(Data for the task):

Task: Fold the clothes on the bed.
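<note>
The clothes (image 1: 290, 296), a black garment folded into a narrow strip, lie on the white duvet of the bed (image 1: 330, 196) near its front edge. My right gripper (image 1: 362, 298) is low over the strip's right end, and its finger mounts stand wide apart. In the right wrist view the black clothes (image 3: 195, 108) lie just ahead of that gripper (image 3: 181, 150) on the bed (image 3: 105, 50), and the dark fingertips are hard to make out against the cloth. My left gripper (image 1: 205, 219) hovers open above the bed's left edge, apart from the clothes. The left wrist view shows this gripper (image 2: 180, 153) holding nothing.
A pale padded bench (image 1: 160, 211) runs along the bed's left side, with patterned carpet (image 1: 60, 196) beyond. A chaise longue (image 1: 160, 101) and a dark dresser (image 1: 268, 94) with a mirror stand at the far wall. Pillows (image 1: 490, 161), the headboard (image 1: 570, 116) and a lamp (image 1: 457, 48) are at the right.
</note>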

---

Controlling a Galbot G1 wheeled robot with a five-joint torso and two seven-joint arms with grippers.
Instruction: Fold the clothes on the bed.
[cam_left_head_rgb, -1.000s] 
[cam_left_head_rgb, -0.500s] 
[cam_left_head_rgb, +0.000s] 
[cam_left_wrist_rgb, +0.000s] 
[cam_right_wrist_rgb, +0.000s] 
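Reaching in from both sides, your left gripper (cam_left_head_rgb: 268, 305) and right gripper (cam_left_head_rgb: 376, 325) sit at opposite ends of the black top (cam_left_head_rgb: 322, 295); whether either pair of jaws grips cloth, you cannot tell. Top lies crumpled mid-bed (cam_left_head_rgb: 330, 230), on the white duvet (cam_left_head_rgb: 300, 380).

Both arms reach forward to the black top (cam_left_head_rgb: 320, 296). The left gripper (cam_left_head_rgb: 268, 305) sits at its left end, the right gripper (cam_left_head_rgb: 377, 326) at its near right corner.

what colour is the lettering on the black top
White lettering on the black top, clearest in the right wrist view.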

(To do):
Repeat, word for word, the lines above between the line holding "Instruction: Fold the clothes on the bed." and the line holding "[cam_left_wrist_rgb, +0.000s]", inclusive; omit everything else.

(Response to the exercise):
Instruction: Fold the clothes on the bed.
[cam_left_head_rgb, -1.000s] 
[cam_left_head_rgb, -0.500s] 
[cam_left_head_rgb, +0.000s] 
[cam_left_wrist_rgb, +0.000s] 

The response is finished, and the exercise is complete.